> Problem requirements:
For this exercise, retype each line of the material below verbatim and omit any picture.

> Records to process:
· · · · · · ·
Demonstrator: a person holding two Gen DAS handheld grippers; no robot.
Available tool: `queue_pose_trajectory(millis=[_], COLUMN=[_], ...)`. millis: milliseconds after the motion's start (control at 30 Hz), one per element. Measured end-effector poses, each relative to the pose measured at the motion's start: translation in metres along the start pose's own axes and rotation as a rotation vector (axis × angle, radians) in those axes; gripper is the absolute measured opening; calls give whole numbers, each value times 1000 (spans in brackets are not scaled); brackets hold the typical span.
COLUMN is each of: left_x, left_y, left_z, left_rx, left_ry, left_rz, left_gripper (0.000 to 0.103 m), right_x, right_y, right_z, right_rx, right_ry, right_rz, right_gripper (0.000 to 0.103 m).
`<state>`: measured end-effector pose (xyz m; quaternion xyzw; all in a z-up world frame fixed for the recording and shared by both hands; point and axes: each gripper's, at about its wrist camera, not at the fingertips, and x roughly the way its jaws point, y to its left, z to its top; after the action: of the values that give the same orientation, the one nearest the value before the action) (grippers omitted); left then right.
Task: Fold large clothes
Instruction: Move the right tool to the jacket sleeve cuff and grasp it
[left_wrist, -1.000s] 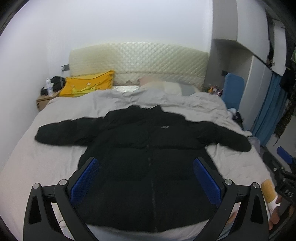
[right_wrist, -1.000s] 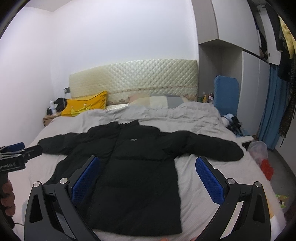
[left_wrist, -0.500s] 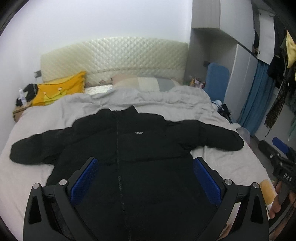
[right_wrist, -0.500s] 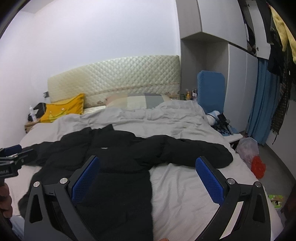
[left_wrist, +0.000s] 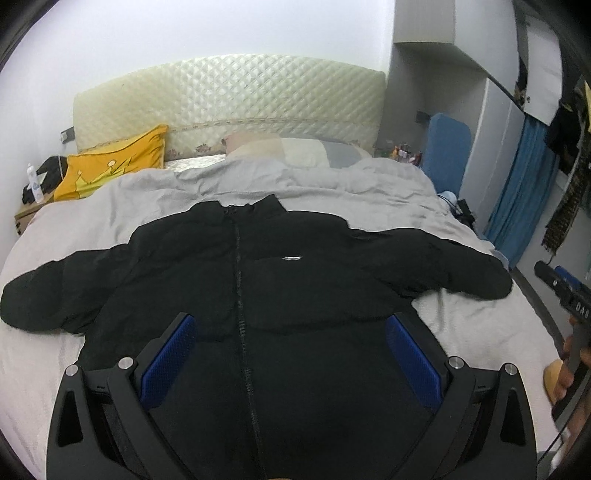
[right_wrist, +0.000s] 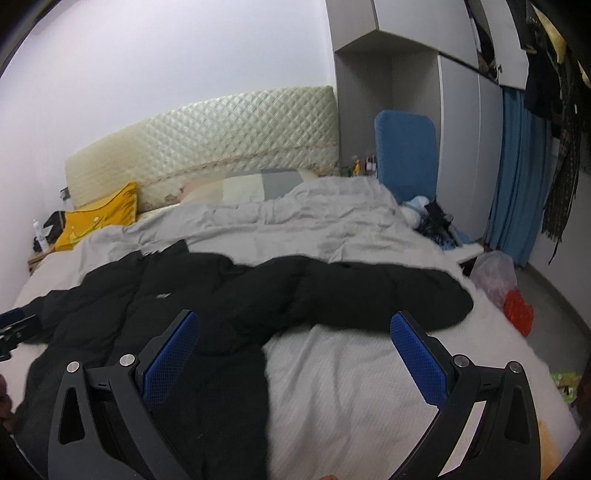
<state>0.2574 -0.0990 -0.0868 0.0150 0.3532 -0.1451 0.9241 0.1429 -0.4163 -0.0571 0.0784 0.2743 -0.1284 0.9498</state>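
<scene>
— Nearest the cameras, what are the grippers doing?

— Both are hanging spread wide with nothing between the blue pads. The left gripper (left_wrist: 290, 354) is hovering over the lower front of the black puffer jacket (left_wrist: 258, 280); the right gripper (right_wrist: 293, 354) is hanging over the bare grey sheet (right_wrist: 351, 369) just beside the jacket's side edge, pointing toward the sleeve (right_wrist: 369, 295).

— And the jacket itself?

— It is lying front-up and zipped on the bed, hem toward the cameras, collar toward the quilted headboard (left_wrist: 229, 96), both sleeves reaching outward. A crumpled grey duvet (left_wrist: 258, 184) and a yellow pillow (left_wrist: 110, 162) are sitting beyond it.

— How is it likely to handle?

— Judging by the padded look, it is probably soft, bulky and fairly light, springing back when folded. The shell is looking smooth, so it may be slipping in a shallow pinch.

— Where to grip?

— I'm thinking the cuff of that near sleeve, taking a deep bite through shell and filling, then the hem corners for the body fold.
</scene>
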Motion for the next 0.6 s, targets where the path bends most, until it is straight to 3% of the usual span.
queue_pose_trajectory(millis=[300,600], left_x=[13,12], left_y=[39,63], left_z=[-14,-31], left_rx=[-47,-133], left_ry=[3,11], left_rz=[7,7], left_gripper=[102,102], right_x=[78,144], right_y=[-54,-122], right_z=[19,-5], right_rx=[100,281], right_ry=[-7,49], right_rz=[-66,-75], right_gripper=[103,103])
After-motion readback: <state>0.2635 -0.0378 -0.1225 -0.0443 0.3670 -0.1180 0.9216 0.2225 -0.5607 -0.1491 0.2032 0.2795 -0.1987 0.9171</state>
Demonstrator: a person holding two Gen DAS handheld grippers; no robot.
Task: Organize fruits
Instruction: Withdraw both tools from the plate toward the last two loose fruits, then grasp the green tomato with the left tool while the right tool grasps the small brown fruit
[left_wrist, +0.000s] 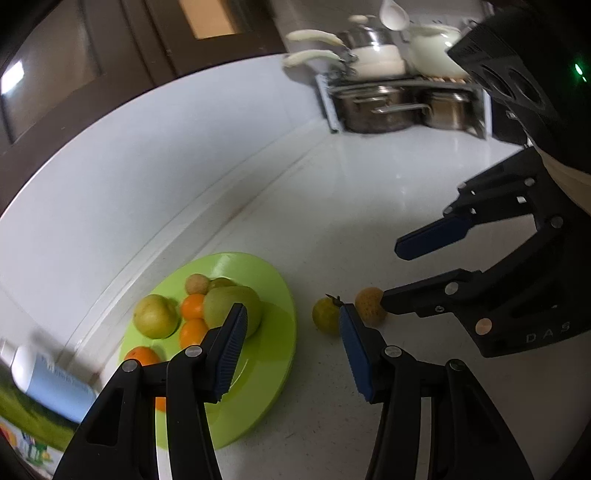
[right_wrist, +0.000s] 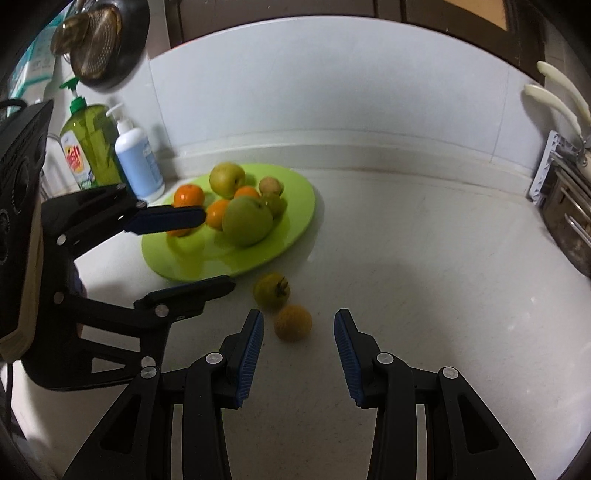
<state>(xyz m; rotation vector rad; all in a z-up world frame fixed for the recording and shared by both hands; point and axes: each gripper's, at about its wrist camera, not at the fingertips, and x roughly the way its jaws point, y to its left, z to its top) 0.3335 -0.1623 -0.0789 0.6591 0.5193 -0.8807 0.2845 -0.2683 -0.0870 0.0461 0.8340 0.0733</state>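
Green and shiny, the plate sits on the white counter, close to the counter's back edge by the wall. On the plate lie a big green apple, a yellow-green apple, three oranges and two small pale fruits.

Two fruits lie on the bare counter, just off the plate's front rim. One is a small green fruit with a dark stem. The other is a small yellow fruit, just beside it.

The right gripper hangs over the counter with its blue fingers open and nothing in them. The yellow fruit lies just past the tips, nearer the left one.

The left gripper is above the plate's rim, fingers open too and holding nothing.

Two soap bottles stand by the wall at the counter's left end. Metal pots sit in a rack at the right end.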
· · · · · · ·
> Response to this task:
Demonstrator: a person holding two Gen DAS handheld grippers; no robot.
Available tool: `queue_pose_trajectory(millis=[_], COLUMN=[_], ...)`. millis: milliseconds after the motion's start (control at 30 Hz), one per element. Measured end-effector poses, each relative to the pose measured at the motion's start: translation in metres along the start pose's own axes and rotation as a rotation vector (axis × angle, radians) in those axes; gripper is the absolute measured opening; calls give whole numbers, each value times 1000 (spans in brackets are not scaled); brackets hold the typical span.
COLUMN is each of: left_x, left_y, left_z, left_rx, left_ry, left_rz, left_gripper (0.000 to 0.103 m), right_x, right_y, right_z, right_rx, right_ry, right_rz, right_gripper (0.000 to 0.103 m).
`<state>`: measured end-effector pose (xyz m; quaternion xyzw; all in a z-up world frame fixed for the recording and shared by both hands; point and axes: each gripper's, at about its wrist camera, not at the fingertips, and x roughly the way its jaws point, y to its left, z to its top; after the action: of the values that give the same orientation, the one nearest the value before the action) (grippers omitted); left then right.
Task: Fold large clothes
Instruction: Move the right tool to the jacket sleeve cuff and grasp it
[left_wrist, -1.000s] 
[right_wrist, -1.000s] 
[left_wrist, -0.500s] 
[right_wrist, -0.500s] 
[left_wrist, +0.000s] 
[right_wrist, +0.000s] 
<state>0.2574 -0.0990 -0.0868 0.0150 0.3532 -0.1451 0.9241 0.1429 -0.4163 -0.0571 0.0784 0.2743 -0.1284 0.9498</state>
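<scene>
— Nearest the cameras, what are the grippers doing?

— Both are hanging spread wide with nothing between the blue pads. The left gripper (left_wrist: 290, 354) is hovering over the lower front of the black puffer jacket (left_wrist: 258, 280); the right gripper (right_wrist: 293, 354) is hanging over the bare grey sheet (right_wrist: 351, 369) just beside the jacket's side edge, pointing toward the sleeve (right_wrist: 369, 295).

— And the jacket itself?

— It is lying front-up and zipped on the bed, hem toward the cameras, collar toward the quilted headboard (left_wrist: 229, 96), both sleeves reaching outward. A crumpled grey duvet (left_wrist: 258, 184) and a yellow pillow (left_wrist: 110, 162) are sitting beyond it.

— How is it likely to handle?

— Judging by the padded look, it is probably soft, bulky and fairly light, springing back when folded. The shell is looking smooth, so it may be slipping in a shallow pinch.

— Where to grip?

— I'm thinking the cuff of that near sleeve, taking a deep bite through shell and filling, then the hem corners for the body fold.
</scene>
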Motion for the next 0.6 s, targets where the path bends most, until it is straight to 3% of the usual span.
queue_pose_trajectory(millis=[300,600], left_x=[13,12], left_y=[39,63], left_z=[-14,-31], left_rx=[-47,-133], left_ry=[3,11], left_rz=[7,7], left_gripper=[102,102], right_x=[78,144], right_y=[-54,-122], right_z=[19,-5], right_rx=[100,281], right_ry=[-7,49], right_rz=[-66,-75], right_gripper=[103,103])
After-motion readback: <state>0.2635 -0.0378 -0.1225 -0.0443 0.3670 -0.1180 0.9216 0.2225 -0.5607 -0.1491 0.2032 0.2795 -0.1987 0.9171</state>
Demonstrator: a person holding two Gen DAS handheld grippers; no robot.
Task: Organize fruits
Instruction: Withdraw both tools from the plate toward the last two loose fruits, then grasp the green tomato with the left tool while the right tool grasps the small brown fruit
[left_wrist, +0.000s] 
[right_wrist, +0.000s] 
<state>(xyz m; rotation vector rad; all in a z-up world frame fixed for the recording and shared by both hands; point and axes: each gripper's, at about its wrist camera, not at the fingertips, and x roughly the way its jaws point, y to its left, z to its top) 0.3335 -0.1623 -0.0789 0.6591 0.5193 -0.8807 0.2845 -0.2683 -0.0870 0.0461 0.8340 0.0733</state>
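Green and shiny, the plate sits on the white counter, close to the counter's back edge by the wall. On the plate lie a big green apple, a yellow-green apple, three oranges and two small pale fruits.

Two fruits lie on the bare counter, just off the plate's front rim. One is a small green fruit with a dark stem. The other is a small yellow fruit, just beside it.

The right gripper hangs over the counter with its blue fingers open and nothing in them. The yellow fruit lies just past the tips, nearer the left one.

The left gripper is above the plate's rim, fingers open too and holding nothing.

Two soap bottles stand by the wall at the counter's left end. Metal pots sit in a rack at the right end.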

No additional work is needed on this exercise.